Open-source software (OSS) is very often developed in a public, collaborative, and loosely-coordinated manner. This has several implications to the level of quality of diﬀerent OSS software as well as to the level of support that diﬀerent OSS communities provide to users of the software they produce. On the one hand, there are several high-quality and mature OSS projects which deliver stable and well-documented products. Such projects typically also foster a vibrant expert and user community which provides remarkable levels of support both in answering user questions and in repairing reported defects (bugs) in the provided software. On the other hand, there is also a substantial number of OSS projects which are dysfunctional in one or more of the following ways:
- The development team behind the OSS project invests little time on its development, maintenance and support;
- The development of the project has been altogether discontinued due to lack of commitment or motivation;
- The documentation of the produced software is limited and/or of poor quality;
- The source code contains little or low-quality comments which make studying and maintaining it challenging;
- The community around the project is limited, and as such, questions asked by users receive late/no response and identiﬁed defects either get repaired very slowly or are altogether ignored.
Consequently, developing new software systems by reusing existing open source components raises relevant challenges related to at least the following activities:
- searching for candidate components;
- evaluating a set of retrieved candidate components to ﬁnd the most suitable one;
- understanding how to use the selected components;
- adapting the selected components to ﬁt the speciﬁc requirements.

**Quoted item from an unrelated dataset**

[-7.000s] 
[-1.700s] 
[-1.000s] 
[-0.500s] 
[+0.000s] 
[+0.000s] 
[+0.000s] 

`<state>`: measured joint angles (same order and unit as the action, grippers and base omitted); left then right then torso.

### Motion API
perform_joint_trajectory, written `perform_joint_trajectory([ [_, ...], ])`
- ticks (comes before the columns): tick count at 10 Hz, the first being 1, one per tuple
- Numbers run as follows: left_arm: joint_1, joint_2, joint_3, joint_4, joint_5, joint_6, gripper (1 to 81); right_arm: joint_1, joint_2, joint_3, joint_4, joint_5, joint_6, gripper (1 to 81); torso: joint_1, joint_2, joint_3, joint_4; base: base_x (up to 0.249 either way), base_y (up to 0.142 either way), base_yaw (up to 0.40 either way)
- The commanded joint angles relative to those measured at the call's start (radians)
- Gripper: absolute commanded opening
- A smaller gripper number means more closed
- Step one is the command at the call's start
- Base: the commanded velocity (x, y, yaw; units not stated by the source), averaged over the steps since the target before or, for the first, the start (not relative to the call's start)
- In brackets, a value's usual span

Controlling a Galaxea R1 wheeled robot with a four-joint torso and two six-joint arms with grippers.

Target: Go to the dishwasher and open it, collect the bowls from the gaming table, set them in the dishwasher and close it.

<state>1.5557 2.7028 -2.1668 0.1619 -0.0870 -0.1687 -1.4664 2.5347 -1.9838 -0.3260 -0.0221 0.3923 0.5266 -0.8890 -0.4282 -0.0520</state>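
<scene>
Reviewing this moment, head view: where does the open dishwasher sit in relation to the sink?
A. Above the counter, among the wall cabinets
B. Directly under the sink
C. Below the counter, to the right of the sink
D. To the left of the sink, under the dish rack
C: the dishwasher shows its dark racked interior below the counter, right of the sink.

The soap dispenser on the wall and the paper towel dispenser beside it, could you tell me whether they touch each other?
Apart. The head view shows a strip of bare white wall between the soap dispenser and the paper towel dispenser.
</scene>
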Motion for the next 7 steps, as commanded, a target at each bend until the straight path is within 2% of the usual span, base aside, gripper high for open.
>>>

Eclipse CROSSMETER collects data from open-source repositories (code version management systems, issue trackers, continuous integration systems and discussion forums in natural language). This data is analyzed qualitatively and then stored in a knowledge base. The knowledge base is used to query for specific answers when the programmer is confronted with (a) a design decision (b) a code or design smell. CROSSMETER extends the Eclipse IDE for several languages, at least the Java language at first, with new IDE interactions for code suggestions and problem detection.
To this end, the following tools are in scope:
- source code analysis tools to extract and store actionable knowledge from the source code of a collection of open-source projects
- natural language analysis tools to extract quality metrics related to the communication channels, and bug tracking systems of OSS projects by using Natural Language Processing and text mining techniques;
- system conﬁguration analysis tools to gather and analyse system conﬁguration artefacts and data to provide an integrated DevOps-level view of a considered open source project;
- workﬂow-based knowledge extractors to simplify the development of bespoke analysis and knowledge extraction tools by contributing a framework that will shield engineers from technological issues and allow them to concentrate on the core analysis tasks instead;
- cross-project relationship analysis tools to specify and manage in a homogeneous manner a wider range of open source project relationships, such as dependencies and conﬂicts. The outcomes of the diﬀerent CROSSMETER analysis tools will contribute the deﬁnition of a knowledge base supporting multidimensional classiﬁcations of projects and disclosing a number of applications such as automated identiﬁcation of complementary and competing projects, project incompatibilities and prediction of the future of given projects based on the evolution of other projects that had similar characteristics in the past.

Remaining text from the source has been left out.